> REQUIRED ACTION: Reproduce each entry exactly as it reads. Leave the images out.
MATERIAL TO PROCESS section start
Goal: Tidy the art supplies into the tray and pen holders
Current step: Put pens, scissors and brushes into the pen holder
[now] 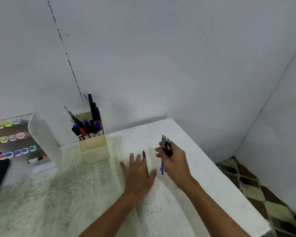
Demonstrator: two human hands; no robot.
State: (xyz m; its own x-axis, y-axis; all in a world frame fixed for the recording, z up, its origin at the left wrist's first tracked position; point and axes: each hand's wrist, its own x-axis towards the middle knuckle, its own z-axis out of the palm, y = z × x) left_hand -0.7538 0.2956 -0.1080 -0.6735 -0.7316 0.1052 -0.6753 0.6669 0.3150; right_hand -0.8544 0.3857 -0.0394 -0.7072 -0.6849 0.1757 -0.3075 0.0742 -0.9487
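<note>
In the head view, loose pens are being gathered from the white table, so the collecting step is judged to be in hand, with the stowing step not yet done. A bundle of pens is being gripped by the right hand, its fingers being curled round the barrels; the dark upper ends are being held up and away from the person, while a blue end is showing below the fist. The right forearm is being stretched in from the near right, the wrist being bent slightly toward the left. A single dark pen is lying on the table just left of the bundle, and it is being touched or covered by the left hand, which is being held flat, palm down, with fingers straight and spread. Whether the pen is being pinched cannot be told; no curled finger is being shown. The cream pen holder is standing further off to the left, near the wall, already being crowded with markers. A rack of coloured markers is standing at the far left. The next move is judged to call for the single pen being lifted, joined to the bundle, and the bundle being carried left to the holder.
</note>
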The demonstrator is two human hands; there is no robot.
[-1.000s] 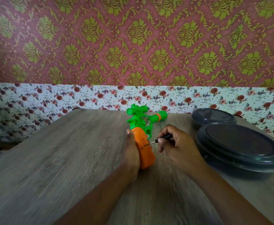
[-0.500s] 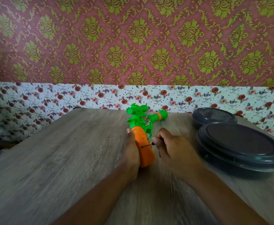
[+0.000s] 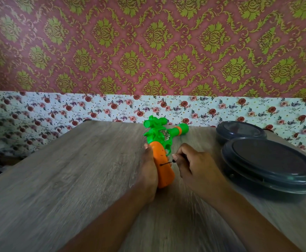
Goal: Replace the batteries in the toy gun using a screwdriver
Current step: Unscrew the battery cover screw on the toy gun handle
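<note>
Two hands are working on a toy gun [image 3: 162, 155] in the middle of a wood-look table [image 3: 76, 179]. The left hand [image 3: 148, 171] is curling round the left side of the gun's orange grip & holding it up on the table, thumb tip showing at the top of the orange part. The right hand [image 3: 194, 166] is sitting just right of the grip w/ fingers curled, pinching a small screwdriver [image 3: 170, 161] w/ a dark handle. The thin metal tip is pointing left & touching the orange grip about halfway down. Can't tell if the tip is sitting in a screw, too small to see.

The gun's green top part is pointing away to the far right, w/ an orange ring near the end of the barrel & a clear bit in the middle of the green. The orange grip end is nearest the person.

On the right side of the table two round dark containers w/ lids are sitting: a big one [image 3: 268, 164] near the right hand but not touching it, & a smaller one [image 3: 239, 130] behind it, farther away, partly hidden by the big one.

Behind the table the wall is showing flower paper [image 3: 57, 108] low down & red-and-green swirl paper [image 3: 148, 42] up high.
</note>
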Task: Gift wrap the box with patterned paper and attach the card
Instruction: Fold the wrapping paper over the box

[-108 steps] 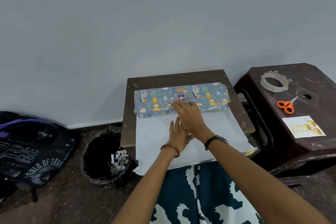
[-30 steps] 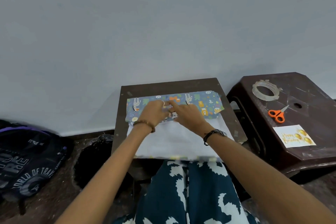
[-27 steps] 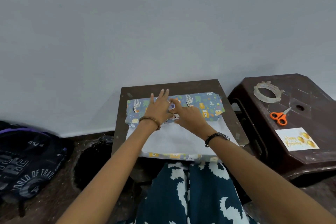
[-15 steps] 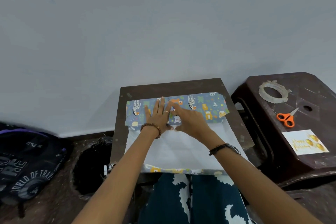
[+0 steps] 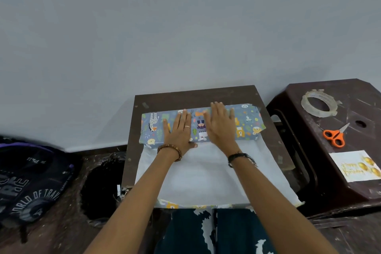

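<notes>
Box [image 5: 203, 125] at the table's [image 5: 195, 94] far edge, partly rolled in patterned paper [image 5: 204, 175]. Left hand [image 5: 180, 131] and right hand [image 5: 220, 125] press flat on it, fingers straight, gripping nothing. Left to do, likely: final wrap, tape [image 5: 319, 103], ends, card [image 5: 355, 165] lying unattached on the stool's [image 5: 338, 187] near right corner.

2 bare hands [image 5: 180, 130] lie flat on 1 box wrapped in blue animal-patterned paper [image 5: 247, 121]. 1 sheet of paper, white side up [image 5: 202, 175], covers 1 dark brown worktop [image 5: 195, 97]. 1 dark plastic stool [image 5: 329, 171] carries 1 clear tape roll [image 5: 318, 103], 1 pair of orange-handled scissors [image 5: 335, 136] and 1 white birthday card with gold balloons [image 5: 355, 166]. 1 black backpack [image 5: 31, 181] and 1 black-lined bin [image 5: 101, 189] stand on the floor.
</notes>
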Motion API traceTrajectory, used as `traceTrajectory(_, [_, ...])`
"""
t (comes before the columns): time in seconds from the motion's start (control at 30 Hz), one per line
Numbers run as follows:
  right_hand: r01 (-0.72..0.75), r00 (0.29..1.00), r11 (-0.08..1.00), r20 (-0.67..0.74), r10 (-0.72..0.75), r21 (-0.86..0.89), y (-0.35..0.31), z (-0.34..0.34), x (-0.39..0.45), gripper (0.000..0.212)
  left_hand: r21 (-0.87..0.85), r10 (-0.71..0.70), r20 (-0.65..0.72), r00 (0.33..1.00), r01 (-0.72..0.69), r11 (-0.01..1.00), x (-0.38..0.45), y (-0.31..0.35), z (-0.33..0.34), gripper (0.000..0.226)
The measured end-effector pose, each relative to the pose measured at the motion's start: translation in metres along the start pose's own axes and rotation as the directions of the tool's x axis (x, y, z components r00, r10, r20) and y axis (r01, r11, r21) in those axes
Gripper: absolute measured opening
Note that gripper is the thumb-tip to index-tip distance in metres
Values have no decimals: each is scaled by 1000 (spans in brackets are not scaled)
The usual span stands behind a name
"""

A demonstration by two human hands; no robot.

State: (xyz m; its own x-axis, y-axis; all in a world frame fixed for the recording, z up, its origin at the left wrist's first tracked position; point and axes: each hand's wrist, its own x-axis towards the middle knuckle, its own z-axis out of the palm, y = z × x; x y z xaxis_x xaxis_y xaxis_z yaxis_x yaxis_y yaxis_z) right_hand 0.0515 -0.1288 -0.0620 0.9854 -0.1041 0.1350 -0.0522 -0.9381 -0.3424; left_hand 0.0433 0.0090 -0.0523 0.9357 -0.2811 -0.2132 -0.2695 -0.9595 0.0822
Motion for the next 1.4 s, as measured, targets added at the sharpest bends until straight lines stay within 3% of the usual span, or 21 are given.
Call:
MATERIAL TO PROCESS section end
> WRITTEN ANSWER:
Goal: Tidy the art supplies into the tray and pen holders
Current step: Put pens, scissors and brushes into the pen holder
[now] 
Demonstrator: two human hands; no robot.
State: (xyz m; its own x-axis, y-axis; all in a world frame fixed for the recording, z up, its origin at the left wrist's first tracked position; point and axes: each hand's wrist, its own x-axis towards the middle knuckle, its own z-axis out of the palm, y = z × x) left_hand -0.7538 0.2956 -0.1080 -0.6735 -0.7316 0.1052 -0.6753 0.6669 0.3150; right_hand -0.8544 0.3857 -0.0394 -0.7072 -0.6849 0.1757 -0.3075 0.0742 -0.9487
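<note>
In the head view, loose pens are being gathered from the white table, so the collecting step is judged to be in hand, with the stowing step not yet done. A bundle of pens is being gripped by the right hand, its fingers being curled round the barrels; the dark upper ends are being held up and away from the person, while a blue end is showing below the fist. The right forearm is being stretched in from the near right, the wrist being bent slightly toward the left. A single dark pen is lying on the table just left of the bundle, and it is being touched or covered by the left hand, which is being held flat, palm down, with fingers straight and spread. Whether the pen is being pinched cannot be told; no curled finger is being shown. The cream pen holder is standing further off to the left, near the wall, already being crowded with markers. A rack of coloured markers is standing at the far left. The next move is judged to call for the single pen being lifted, joined to the bundle, and the bundle being carried left to the holder.
</note>
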The demonstrator is two human hands; there is no robot.
[-1.000s] 
[-0.500s] 
[+0.000s] 
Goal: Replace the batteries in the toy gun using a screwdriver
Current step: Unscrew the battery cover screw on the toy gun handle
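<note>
Two hands are working on a toy gun [image 3: 162, 155] in the middle of a wood-look table [image 3: 76, 179]. The left hand [image 3: 148, 171] is curling round the left side of the gun's orange grip & holding it up on the table, thumb tip showing at the top of the orange part. The right hand [image 3: 194, 166] is sitting just right of the grip w/ fingers curled, pinching a small screwdriver [image 3: 170, 161] w/ a dark handle. The thin metal tip is pointing left & touching the orange grip about halfway down. Can't tell if the tip is sitting in a screw, too small to see.

The gun's green top part is pointing away to the far right, w/ an orange ring near the end of the barrel & a clear bit in the middle of the green. The orange grip end is nearest the person.

On the right side of the table two round dark containers w/ lids are sitting: a big one [image 3: 268, 164] near the right hand but not touching it, & a smaller one [image 3: 239, 130] behind it, farther away, partly hidden by the big one.

Behind the table the wall is showing flower paper [image 3: 57, 108] low down & red-and-green swirl paper [image 3: 148, 42] up high.
</note>
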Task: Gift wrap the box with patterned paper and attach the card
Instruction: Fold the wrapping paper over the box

[-108 steps] 
[-30 steps] 
[-27 steps] 
[-15 steps] 
[+0 steps] 

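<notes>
Box [image 5: 203, 125] at the table's [image 5: 195, 94] far edge, partly rolled in patterned paper [image 5: 204, 175]. Left hand [image 5: 180, 131] and right hand [image 5: 220, 125] press flat on it, fingers straight, gripping nothing. Left to do, likely: final wrap, tape [image 5: 319, 103], ends, card [image 5: 355, 165] lying unattached on the stool's [image 5: 338, 187] near right corner.

2 bare hands [image 5: 180, 130] lie flat on 1 box wrapped in blue animal-patterned paper [image 5: 247, 121]. 1 sheet of paper, white side up [image 5: 202, 175], covers 1 dark brown worktop [image 5: 195, 97]. 1 dark plastic stool [image 5: 329, 171] carries 1 clear tape roll [image 5: 318, 103], 1 pair of orange-handled scissors [image 5: 335, 136] and 1 white birthday card with gold balloons [image 5: 355, 166]. 1 black backpack [image 5: 31, 181] and 1 black-lined bin [image 5: 101, 189] stand on the floor.
</notes>
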Motion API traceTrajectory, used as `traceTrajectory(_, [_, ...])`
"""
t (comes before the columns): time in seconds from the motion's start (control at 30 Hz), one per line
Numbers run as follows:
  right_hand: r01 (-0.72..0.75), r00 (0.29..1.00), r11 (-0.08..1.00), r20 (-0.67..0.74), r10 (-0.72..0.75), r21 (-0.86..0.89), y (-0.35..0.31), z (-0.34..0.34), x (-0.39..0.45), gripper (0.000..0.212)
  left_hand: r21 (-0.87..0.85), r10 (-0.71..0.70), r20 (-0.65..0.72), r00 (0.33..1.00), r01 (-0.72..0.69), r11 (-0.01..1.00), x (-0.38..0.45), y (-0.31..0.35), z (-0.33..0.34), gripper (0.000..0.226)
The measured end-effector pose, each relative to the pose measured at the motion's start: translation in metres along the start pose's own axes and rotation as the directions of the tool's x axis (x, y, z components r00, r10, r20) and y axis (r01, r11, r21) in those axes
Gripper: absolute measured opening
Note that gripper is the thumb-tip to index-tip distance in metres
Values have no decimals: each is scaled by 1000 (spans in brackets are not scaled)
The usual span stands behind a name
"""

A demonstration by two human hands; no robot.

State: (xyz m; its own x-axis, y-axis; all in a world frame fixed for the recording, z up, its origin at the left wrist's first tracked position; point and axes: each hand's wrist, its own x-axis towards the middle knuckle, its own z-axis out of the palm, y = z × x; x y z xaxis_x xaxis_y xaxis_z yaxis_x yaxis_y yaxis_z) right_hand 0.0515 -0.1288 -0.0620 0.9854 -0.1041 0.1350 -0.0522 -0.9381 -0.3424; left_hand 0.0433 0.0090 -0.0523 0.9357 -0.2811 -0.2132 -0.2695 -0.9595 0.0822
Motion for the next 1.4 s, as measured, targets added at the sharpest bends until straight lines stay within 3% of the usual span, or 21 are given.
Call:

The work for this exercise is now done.